At Mixlr, [<http://mixlr.com>], we’re currently looking to meet developers.

Mixlr is a platform for broadcasting and listening to live audio. We launched
less than a year ago, and have a large and fast-growing user base including
some of the world’s top DJs and radio stations.

We also have an interesting and scaleable backend architecture which involves
not only Ruby but lashings of Java, C and C++, with heavy usage of Redis and
MongoDB.

We practice test-driven development, use Puppet to automate our server
configuration and live by the mantra of rapid deployment: join us, and you can
expect to see your code being put through its paces by thousands of users -
within hours (or quite possibly, minutes).

We would love to meet developers with:

\- deep web development knowledge - most likely involving Ruby on Rails.

\- a strongly test-driven approach to coding.

\- a love for learning new skills and technologies, and the enthusiasm to
break out of Ruby and try their hand at unfamiliar languages and frameworks.

\- a driving passion not just for coding, but for audio, music and startups as
well.

For the right person(s), we are able to offer:

\- A competitive, full-time salary - negotiable dependant on experience.

\- Meaningful stock options.

\- Offices a stone’s throw from Old Street tube.

\- The opportunity to take a leading, hands-on role in building an exciting
and ambitious music company.

If the above interests you, then we’d love to talk.

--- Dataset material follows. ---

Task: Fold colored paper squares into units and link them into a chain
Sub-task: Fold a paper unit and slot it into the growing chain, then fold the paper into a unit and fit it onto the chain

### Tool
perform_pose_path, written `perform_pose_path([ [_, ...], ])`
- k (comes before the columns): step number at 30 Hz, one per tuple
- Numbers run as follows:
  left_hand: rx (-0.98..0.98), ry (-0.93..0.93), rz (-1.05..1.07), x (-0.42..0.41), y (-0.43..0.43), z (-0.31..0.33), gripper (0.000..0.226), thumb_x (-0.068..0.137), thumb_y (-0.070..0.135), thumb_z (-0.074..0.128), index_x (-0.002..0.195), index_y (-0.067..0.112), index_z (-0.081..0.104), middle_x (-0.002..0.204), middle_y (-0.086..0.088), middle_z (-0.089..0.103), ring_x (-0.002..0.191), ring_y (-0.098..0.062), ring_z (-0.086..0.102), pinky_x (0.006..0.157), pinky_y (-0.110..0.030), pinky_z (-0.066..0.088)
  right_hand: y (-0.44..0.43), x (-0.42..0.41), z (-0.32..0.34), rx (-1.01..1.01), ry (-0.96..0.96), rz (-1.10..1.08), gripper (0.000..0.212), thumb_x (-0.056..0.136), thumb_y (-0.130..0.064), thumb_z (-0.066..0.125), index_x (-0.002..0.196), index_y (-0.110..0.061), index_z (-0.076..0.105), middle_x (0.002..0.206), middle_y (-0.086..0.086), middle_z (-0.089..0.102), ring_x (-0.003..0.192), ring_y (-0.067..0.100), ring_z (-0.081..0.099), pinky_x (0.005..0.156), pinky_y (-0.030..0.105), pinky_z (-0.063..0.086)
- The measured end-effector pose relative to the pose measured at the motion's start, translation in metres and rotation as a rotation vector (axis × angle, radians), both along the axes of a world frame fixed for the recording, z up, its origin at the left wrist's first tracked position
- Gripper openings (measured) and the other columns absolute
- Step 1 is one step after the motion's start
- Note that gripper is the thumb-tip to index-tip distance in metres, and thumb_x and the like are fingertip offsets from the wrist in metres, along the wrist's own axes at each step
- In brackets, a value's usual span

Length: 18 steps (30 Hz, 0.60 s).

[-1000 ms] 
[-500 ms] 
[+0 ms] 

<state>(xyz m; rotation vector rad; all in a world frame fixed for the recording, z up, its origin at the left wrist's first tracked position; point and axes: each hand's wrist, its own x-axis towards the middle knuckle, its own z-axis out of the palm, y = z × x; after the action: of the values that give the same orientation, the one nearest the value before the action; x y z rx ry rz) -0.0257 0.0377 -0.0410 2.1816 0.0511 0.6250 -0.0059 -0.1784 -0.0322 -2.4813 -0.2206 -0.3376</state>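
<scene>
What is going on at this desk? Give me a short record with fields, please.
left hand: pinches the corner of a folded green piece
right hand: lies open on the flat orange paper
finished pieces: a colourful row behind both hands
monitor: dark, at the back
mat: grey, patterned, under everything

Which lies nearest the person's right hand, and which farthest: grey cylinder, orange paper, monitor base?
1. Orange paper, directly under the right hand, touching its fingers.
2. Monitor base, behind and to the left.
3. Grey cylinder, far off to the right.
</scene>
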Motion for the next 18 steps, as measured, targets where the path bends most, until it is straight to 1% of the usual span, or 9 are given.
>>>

Contact me: rob <somehow>
mixlr.com.

Sorry, but we're not hiring remotely at this time.

------
pbiggar
San Francisco (REMOTE, H1B, INTERN welcome):

Circle (<http://circleci.com> \- full-service, hosted, continuous
integration): Designers and Engineers

We're hiring our first employee(s)! You should love making code better, and
optimizing developers' workflow: our mission is to make millions of developers
lives better.

Circle does hosted, full-service, continuous integration. Users give us their
code and we do as much magic as possible to make their code better: less
buggy, faster, less risky.

Engineers: there's a broad range of really exciting work to be done for great
engineers: static analysis, file systems, databases, and working with a broad
range of languages, platforms and environments. You must be smart and get shit
done!

Designers: If you love UX, data visualization, streamlined workflows, this is
the job for you. We have tons of data available, and need to present it such
that developers can get out of the app and back to their jobs sooner. We're
hugely developer focused, so to ability implement your vision is essential, at
least on the front-end.

We're a young and exciting company. We have real customers, we're growing
fast, and our users are really passionate about the product. We pay well, have
great perks, and are based in SFs coolest office building
([http://ongig.com/blog/career-development/the-best-san-
franci...](http://ongig.com/blog/career-development/the-best-san-francisco-
startup-offices-for-2011)). A big plus if you love table tennis.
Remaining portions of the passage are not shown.